Weaker Water Conservation Prompts Fears California Is Returning to Old Habits

Californians’ water conservation slipped for the third consecutive month in August, prompting new alarm from regulators about whether relaxed water restrictions may be causing residents to revert to old habits as the state enters its sixth year of severe drought.

Sprinklers water the front lawn of a house on Zelzah Avenue in Encino earlier this year. (Credit: Michael Owen Baker/Los Angeles Times)

Sprinklers water the front lawn of a house on Zelzah Avenue in Encino earlier this year. (Credit: Michael Owen Baker/Los Angeles Times)

The trend raises new questions about Californians’ willingness to continue austere conservation after spending the last two years dramatically reducing their water use by ripping out lawns, installing water-sipping appliances and shortening their showers.

Conservation numbers varied widely across the state, with some places actually saving more water compared with 2015 levels. But other communities are turning the spigot back on, and state data show that several of the worst offenders are the affluent cities that previously have been criticized for heavy consumption.

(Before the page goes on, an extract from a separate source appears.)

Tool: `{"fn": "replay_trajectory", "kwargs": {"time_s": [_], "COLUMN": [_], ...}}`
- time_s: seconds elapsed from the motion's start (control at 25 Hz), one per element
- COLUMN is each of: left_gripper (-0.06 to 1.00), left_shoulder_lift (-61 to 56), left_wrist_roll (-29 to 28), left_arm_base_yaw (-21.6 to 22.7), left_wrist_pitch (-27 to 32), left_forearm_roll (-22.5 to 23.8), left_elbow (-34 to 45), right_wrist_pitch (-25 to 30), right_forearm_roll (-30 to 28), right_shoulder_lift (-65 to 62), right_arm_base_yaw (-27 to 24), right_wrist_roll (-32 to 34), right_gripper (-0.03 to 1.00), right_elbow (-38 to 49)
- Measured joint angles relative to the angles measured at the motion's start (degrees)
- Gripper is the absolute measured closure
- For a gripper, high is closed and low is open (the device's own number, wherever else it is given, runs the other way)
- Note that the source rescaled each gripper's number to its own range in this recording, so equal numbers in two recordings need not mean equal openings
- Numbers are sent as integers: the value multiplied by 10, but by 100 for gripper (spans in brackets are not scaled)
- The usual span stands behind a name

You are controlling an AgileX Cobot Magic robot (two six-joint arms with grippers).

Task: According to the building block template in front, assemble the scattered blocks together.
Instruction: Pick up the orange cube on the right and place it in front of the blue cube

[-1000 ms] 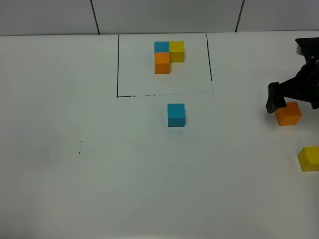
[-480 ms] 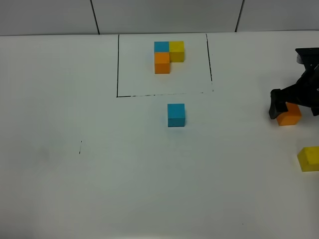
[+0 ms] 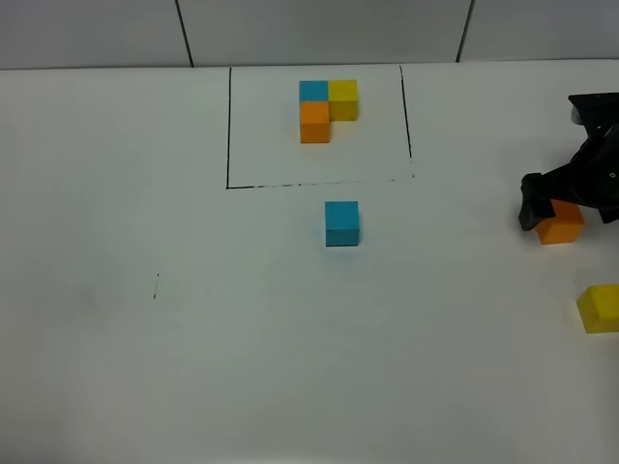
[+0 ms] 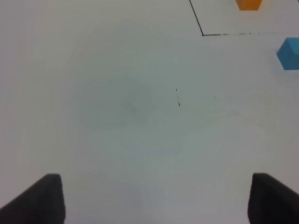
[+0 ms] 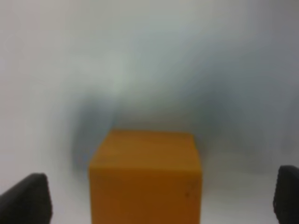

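Straddling the orange block (image 3: 561,228) at the right side of the bench (image 3: 116,367), the right claw (image 5: 158,198) is held spread, nothing grasped. If it is closed off-centre, 1 face could be struck first and the block twisted or shoved away.

we see a plain white table (image 3: 145,367). on it a thin black frame (image 3: 228,126) is drawn around the template (image 3: 327,108), whose three cubes are blue, yellow and orange. the loose blue cube (image 3: 341,223) is sky blue, the loose orange cube (image 3: 562,224) flat orange, the loose yellow cube (image 3: 600,308) flat yellow, all unpatterned. the right gripper (image 3: 571,205) is black, the left gripper (image 4: 154,200) dark grey. the wall (image 3: 319,29) is pale grey with dark seams.
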Motion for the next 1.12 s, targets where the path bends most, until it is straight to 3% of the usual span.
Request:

Regulators on Wednesday singled out Malibu as one example of a city returning to profligate water use. The water district that serves the city saw its water-savings drop from 20.4 percent in August 2015 to just 7.9 percent in August 2016. The 22,000 residents served by the district used about 300 gallons per person per day, according to state data. By contrast, Los Angeles residents used an average of only 84 gallons per day in August.